Task statement —
Search the data for the word "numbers" and copy out every line that has it.

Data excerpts
[Start of Attachment]
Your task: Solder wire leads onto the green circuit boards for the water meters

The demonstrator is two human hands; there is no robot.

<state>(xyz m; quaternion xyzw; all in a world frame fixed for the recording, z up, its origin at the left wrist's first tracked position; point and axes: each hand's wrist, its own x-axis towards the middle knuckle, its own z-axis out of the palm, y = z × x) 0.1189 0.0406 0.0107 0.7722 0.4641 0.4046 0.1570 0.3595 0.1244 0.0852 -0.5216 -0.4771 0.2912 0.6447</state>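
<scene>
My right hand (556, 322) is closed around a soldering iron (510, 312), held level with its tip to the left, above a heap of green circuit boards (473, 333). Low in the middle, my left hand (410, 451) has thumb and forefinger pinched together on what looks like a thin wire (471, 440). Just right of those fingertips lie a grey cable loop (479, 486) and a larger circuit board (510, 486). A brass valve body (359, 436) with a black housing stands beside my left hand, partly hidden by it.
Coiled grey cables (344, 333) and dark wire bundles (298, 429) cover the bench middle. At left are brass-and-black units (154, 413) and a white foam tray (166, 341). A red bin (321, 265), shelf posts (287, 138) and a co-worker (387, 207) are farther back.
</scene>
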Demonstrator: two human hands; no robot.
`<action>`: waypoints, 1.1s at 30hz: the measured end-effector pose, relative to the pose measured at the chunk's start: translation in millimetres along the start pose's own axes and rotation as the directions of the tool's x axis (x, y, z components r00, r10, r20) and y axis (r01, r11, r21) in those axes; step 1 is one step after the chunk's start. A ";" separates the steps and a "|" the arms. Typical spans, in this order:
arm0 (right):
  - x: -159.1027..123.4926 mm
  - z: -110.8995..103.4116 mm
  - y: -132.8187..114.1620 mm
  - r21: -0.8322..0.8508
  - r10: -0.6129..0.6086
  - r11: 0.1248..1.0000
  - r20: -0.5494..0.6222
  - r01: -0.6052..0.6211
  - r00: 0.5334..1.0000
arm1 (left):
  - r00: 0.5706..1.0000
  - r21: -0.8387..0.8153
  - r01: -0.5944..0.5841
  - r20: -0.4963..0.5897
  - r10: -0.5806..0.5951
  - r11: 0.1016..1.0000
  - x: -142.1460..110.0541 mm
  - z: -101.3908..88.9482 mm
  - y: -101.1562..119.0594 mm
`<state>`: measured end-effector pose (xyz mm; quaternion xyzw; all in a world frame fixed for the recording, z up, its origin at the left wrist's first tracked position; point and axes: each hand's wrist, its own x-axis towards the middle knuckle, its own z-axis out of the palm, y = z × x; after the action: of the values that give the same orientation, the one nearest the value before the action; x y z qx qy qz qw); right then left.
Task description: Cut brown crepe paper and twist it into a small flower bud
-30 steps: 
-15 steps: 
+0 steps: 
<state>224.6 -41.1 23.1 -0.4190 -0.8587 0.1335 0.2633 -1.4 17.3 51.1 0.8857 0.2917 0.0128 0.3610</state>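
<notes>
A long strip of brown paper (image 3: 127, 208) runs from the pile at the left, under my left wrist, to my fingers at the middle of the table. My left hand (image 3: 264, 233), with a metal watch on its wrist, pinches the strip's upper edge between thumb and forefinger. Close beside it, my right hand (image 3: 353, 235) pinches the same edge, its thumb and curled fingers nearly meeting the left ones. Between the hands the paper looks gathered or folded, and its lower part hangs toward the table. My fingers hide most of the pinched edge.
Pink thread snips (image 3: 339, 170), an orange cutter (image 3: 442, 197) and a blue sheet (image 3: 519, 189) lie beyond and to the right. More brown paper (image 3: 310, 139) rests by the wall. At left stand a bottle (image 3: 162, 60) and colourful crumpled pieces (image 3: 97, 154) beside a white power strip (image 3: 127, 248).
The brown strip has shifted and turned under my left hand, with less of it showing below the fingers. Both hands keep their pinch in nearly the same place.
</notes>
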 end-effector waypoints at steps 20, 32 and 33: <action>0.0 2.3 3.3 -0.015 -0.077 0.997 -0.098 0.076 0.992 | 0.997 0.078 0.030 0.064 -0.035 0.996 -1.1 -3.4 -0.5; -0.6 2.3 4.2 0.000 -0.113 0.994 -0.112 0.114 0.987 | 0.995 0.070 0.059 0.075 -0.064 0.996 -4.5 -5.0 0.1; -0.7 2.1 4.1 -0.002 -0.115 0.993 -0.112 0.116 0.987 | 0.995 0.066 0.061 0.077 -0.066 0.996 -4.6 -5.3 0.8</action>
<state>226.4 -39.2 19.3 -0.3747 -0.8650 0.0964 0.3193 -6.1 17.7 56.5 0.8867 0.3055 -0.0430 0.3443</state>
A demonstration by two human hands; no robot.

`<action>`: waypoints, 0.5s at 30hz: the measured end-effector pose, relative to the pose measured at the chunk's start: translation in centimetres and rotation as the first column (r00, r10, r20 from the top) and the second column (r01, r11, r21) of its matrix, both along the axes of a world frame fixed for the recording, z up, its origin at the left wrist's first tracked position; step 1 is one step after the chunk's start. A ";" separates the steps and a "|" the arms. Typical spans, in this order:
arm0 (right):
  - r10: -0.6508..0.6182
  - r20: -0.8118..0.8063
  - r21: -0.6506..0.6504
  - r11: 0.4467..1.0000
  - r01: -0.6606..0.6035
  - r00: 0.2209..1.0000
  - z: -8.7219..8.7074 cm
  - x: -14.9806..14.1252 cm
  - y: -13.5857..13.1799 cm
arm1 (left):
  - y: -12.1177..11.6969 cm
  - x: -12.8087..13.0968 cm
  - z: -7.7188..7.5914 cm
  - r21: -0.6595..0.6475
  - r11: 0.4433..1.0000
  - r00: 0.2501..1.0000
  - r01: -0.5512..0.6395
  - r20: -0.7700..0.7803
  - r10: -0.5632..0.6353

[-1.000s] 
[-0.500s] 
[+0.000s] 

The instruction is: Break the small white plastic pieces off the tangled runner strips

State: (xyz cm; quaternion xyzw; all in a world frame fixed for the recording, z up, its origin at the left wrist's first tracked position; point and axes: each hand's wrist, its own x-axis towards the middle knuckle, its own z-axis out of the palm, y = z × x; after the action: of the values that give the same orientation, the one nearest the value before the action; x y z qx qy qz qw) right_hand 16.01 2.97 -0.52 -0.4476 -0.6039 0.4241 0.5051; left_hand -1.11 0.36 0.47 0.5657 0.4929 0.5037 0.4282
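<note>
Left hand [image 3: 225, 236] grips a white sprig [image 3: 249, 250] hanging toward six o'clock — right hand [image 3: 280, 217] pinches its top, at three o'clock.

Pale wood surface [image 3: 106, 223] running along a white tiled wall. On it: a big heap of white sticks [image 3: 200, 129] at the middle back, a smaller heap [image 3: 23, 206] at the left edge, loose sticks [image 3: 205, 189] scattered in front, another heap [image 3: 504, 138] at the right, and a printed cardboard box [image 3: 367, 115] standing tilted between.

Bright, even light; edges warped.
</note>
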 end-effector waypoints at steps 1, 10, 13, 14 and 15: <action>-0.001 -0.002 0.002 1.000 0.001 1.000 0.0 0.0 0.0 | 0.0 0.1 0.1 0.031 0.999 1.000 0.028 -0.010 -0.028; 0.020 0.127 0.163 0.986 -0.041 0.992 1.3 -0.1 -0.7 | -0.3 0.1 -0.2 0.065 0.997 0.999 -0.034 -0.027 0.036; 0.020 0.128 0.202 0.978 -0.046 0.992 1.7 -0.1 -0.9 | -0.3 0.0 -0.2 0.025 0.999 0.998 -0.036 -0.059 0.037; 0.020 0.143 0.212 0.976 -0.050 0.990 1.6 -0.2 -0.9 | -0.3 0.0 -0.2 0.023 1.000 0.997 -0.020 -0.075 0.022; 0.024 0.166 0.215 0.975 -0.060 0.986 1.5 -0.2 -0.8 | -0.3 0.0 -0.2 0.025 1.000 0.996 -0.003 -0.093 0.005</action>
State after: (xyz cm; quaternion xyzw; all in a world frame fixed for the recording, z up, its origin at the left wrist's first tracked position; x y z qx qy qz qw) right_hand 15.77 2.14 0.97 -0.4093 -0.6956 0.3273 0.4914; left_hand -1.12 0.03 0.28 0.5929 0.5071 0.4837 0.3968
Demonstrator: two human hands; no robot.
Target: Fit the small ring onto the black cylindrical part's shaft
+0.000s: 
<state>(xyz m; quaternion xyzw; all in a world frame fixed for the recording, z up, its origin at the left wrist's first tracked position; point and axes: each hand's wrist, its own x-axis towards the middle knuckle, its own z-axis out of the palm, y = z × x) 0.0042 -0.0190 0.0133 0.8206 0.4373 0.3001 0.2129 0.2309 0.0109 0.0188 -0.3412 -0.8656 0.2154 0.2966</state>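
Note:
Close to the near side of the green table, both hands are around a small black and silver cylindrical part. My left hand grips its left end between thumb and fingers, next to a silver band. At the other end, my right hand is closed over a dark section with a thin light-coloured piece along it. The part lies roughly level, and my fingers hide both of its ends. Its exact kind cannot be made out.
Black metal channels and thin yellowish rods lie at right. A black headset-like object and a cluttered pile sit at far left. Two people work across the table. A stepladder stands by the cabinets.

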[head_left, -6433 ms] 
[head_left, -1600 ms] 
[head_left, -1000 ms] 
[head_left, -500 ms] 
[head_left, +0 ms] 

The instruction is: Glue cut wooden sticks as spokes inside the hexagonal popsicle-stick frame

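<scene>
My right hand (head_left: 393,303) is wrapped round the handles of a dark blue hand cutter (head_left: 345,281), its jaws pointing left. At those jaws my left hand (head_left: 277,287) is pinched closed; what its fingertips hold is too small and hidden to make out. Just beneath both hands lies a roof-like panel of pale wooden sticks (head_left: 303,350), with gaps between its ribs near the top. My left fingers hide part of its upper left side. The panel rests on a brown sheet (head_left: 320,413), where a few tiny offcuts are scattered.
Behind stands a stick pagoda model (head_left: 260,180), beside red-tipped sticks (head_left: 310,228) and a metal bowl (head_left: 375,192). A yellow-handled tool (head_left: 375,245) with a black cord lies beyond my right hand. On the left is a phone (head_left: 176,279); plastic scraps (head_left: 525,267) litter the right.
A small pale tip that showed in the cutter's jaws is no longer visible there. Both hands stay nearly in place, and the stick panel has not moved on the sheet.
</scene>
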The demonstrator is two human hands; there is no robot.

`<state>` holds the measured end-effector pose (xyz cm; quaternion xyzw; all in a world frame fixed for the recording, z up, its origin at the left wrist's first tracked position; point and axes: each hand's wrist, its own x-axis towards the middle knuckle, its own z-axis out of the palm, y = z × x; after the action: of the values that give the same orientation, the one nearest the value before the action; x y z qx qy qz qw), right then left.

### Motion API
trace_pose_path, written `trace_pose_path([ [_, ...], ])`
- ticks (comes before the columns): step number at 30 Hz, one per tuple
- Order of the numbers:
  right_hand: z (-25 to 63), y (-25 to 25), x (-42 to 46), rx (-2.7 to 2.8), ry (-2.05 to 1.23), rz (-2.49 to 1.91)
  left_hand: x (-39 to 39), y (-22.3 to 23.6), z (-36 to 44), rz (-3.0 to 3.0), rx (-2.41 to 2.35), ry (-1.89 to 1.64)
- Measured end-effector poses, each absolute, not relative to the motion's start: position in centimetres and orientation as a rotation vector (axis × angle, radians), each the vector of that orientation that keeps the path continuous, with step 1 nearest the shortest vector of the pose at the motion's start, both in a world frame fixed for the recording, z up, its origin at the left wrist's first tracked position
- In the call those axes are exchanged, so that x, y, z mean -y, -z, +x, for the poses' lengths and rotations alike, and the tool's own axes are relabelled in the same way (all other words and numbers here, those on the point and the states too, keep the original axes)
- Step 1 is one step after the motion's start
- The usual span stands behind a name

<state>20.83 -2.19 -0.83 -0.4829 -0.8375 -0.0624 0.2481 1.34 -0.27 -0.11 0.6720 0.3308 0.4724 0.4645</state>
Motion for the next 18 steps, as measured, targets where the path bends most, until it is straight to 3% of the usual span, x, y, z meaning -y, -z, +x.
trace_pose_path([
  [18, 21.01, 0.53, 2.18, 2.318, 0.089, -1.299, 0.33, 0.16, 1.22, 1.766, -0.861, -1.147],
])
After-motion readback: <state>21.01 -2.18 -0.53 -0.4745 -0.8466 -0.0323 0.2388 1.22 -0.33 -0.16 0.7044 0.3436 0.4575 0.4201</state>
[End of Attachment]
Solution to this problem —
- Order of the numbers:
- In the call those axes are exchanged, so that x, y, z mean -y, -z, +x, for the poses' lengths and rotations alike, and the tool's own axes are relabelled in the same way (all other words and numbers here, those on the point and the states too, keep the original axes)

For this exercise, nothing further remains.